Given data:
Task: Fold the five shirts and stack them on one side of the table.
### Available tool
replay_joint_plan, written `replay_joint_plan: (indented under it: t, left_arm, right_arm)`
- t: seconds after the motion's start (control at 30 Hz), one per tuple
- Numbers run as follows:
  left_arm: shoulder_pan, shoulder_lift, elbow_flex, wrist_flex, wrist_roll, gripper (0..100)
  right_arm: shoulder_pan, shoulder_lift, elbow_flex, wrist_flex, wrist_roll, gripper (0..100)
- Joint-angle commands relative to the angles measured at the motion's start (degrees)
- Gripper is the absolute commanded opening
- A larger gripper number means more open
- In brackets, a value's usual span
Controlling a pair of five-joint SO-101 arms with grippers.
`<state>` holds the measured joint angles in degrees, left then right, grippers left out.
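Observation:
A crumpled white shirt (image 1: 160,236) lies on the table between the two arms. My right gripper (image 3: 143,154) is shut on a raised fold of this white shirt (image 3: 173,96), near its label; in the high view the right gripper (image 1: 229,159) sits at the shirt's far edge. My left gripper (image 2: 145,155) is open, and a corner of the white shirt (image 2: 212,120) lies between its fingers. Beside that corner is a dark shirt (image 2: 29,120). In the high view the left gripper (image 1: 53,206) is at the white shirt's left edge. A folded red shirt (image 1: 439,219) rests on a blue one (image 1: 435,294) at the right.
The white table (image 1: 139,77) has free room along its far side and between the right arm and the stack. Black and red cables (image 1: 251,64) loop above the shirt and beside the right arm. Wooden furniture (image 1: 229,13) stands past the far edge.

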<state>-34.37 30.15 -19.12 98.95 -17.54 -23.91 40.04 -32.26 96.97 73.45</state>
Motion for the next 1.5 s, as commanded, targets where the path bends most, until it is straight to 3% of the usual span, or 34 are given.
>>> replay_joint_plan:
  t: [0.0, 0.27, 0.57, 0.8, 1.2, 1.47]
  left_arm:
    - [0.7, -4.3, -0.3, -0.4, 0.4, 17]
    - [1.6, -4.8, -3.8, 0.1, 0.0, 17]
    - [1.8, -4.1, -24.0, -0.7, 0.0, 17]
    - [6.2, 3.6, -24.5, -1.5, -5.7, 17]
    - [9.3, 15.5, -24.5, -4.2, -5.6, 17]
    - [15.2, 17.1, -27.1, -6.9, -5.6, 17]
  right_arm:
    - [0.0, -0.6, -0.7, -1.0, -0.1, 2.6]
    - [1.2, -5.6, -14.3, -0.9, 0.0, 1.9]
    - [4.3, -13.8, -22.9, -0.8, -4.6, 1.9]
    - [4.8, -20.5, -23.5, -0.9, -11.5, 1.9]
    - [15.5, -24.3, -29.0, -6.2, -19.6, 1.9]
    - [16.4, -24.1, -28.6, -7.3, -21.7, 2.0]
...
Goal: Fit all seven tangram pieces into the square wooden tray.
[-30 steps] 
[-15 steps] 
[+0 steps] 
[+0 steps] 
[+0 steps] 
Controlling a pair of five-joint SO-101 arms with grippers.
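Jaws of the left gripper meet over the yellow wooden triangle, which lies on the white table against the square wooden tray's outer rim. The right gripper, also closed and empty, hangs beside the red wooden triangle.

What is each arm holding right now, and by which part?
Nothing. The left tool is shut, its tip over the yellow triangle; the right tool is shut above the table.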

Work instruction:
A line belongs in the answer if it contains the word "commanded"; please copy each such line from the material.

Answer below:
- Gripper is the absolute commanded opening
Motion for the next 1.5 s, as commanded, targets where the path bends most, until it is straight to 3% of the usual span, or 34 are given.

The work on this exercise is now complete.